Information shown
⟨

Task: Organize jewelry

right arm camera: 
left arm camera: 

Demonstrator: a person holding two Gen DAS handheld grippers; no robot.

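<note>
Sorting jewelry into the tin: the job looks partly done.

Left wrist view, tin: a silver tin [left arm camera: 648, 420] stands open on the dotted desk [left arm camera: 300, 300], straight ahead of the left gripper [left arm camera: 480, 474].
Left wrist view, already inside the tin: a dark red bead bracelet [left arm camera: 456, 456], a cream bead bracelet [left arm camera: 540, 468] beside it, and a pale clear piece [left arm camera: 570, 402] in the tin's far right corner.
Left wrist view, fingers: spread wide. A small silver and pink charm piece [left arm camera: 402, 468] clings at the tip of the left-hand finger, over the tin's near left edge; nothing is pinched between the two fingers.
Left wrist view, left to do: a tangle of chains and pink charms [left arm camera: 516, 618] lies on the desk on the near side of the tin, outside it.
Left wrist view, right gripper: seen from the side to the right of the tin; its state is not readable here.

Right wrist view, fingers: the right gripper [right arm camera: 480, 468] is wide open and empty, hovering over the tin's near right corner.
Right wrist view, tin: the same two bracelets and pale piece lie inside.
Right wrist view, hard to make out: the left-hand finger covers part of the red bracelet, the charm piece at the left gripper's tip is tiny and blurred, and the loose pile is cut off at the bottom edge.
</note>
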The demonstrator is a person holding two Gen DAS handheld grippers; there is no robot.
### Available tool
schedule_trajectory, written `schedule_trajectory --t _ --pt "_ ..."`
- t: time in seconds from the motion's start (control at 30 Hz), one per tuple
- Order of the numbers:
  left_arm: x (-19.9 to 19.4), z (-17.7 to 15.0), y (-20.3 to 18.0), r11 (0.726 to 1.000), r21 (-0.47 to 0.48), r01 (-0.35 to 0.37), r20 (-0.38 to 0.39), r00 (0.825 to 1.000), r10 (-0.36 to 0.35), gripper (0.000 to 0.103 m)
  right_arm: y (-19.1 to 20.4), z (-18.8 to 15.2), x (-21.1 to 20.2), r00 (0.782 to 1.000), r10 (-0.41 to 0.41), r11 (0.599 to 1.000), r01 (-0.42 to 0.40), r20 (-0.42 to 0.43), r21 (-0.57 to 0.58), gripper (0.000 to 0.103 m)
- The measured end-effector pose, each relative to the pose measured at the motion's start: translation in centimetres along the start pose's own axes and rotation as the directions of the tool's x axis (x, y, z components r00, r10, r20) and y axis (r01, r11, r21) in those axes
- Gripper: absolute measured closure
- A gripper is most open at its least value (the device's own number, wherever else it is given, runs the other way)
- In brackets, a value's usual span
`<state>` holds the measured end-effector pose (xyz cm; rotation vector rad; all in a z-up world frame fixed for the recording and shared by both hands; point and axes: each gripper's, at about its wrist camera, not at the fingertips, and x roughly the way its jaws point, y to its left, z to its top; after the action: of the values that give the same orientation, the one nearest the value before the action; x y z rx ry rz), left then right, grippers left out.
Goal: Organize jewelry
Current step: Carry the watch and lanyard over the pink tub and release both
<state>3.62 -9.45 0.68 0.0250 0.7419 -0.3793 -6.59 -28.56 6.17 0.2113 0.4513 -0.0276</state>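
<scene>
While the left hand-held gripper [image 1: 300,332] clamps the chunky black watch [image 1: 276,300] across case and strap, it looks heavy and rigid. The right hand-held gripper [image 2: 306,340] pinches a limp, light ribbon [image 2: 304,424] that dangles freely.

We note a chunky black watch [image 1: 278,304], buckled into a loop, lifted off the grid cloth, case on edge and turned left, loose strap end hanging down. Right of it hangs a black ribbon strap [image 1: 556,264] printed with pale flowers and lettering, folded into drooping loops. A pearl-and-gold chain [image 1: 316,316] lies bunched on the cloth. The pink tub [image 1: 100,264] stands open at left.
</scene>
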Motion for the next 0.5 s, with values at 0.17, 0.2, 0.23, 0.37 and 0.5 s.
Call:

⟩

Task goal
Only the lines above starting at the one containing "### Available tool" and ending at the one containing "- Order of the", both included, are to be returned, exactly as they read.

Task result
### Available tool
schedule_trajectory, written `schedule_trajectory --t _ --pt "_ ..."`
- t: time in seconds from the motion's start (control at 30 Hz), one per tuple
- Order of the numbers:

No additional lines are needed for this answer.